Consider this: Four area schools have captured eight of the last 16 MHSAA Division 4 boys championships.

A year ago, Suttons Bay earned its fourth team title while Leland’s Joel Sneed successfully defended his individual crown, edging Suttons Bay’s Devin Capron by two shots.

The girls matched that double last fall as Traverse City West claimed the Division 1 team title while Maple City Glen Lake’s Nichole Cox made it back-to-back individual championships in Division 4.

And what ties it all together is that almost all of those players have roots in the TCJGA’s summer program, now in its 33rd year.

The association’s 18-hole elite tournament division – 11 tournaments in seven weeks at 11 courses – is one of its most popular offerings, giving high school golfers a chance to develop their skills and competitive edge.

“As far as getting kids ready for tournament golf, there’s nothing better,” Traverse City West boys coach Mike Schultz said. “We definitely encourage our players to participate.
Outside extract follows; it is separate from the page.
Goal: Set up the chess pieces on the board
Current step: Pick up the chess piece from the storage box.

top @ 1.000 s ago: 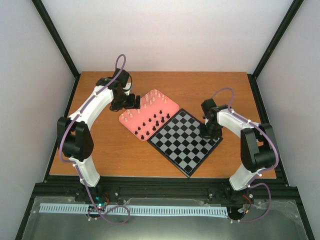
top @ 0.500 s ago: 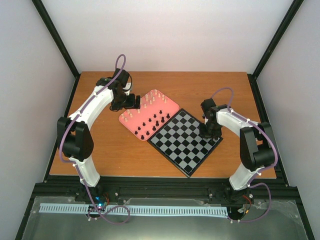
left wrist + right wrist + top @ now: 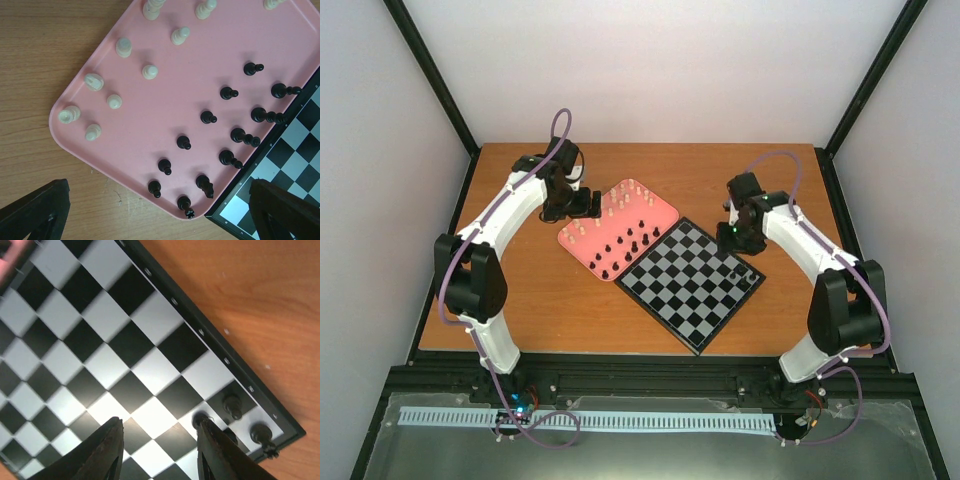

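Note:
The board (image 3: 685,285) lies as a diamond at the table's centre-right. Three black chess pieces (image 3: 232,405) stand in its right corner (image 3: 747,272). My right gripper (image 3: 160,425) hovers open over that corner of the board (image 3: 125,340) with nothing between its fingers; one piece stands just beside its right finger (image 3: 215,450). The remaining black pieces (image 3: 207,117) and cream pieces (image 3: 149,71) stand in the pink tray (image 3: 150,110). My left gripper (image 3: 160,186) hangs wide open above the tray's near corner, holding nothing.
The pink tray (image 3: 582,243) touches the board's upper-left edge. Bare wooden table (image 3: 520,300) surrounds both. Black frame posts and white walls enclose the table at the sides and back.
My right gripper has opened and drawn up and back from the board's right corner, leaving a black piece standing there. The left arm has not moved.

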Controlling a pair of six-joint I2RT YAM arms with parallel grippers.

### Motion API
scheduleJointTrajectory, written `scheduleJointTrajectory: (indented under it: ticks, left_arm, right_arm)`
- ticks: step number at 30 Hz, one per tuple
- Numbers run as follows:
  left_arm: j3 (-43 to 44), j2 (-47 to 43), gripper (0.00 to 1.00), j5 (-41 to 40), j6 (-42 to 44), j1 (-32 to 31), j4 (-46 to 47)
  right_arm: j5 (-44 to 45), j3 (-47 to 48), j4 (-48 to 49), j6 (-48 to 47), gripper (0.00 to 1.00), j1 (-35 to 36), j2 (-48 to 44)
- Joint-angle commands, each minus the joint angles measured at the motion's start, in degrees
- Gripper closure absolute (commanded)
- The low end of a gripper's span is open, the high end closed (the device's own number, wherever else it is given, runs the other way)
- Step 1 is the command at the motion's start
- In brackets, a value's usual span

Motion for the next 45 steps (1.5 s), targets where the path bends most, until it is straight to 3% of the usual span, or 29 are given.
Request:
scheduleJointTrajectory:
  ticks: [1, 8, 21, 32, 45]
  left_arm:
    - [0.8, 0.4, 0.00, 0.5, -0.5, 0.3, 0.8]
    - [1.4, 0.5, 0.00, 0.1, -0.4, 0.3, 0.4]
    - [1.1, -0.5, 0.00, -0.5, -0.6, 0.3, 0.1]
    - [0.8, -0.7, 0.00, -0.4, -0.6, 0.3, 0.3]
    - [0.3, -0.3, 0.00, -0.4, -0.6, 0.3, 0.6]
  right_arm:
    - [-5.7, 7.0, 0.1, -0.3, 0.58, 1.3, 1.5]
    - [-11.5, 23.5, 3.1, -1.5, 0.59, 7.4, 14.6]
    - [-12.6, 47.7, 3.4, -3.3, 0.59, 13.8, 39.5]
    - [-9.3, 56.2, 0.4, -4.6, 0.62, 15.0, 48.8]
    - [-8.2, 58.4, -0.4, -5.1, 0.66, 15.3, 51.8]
It’s such a no-brainer. It’s like a summer camp where you get to compete in a tournament (every four to five days). It’s a tremendous asset for the players and the coaches.”

West has, perhaps, the best representation in the TCJGA – and it’s paid off. The boys swept league, District and Regional titles last spring. The Regional triumph was the third in four years.

The girls, with five underclassmen in the lineup, followed suit, finishing the season with the school’s first MHSAA Finals golf title. Freshman Anika Dy led the Titans, placing just one shot behind the individual winner, Brighton’s Julia Dean. All the West girls are TCJGA veterans.

“I highly encourage all my girls to play in at least three of the tournaments,” Titans coach Kristen Nolan said. “What ends up happening, though, is that most will play in five or six, if not more, because, no pun intended, I want them to get into the swing of things before fall. I want them prepped and prepared for playing in tournaments.”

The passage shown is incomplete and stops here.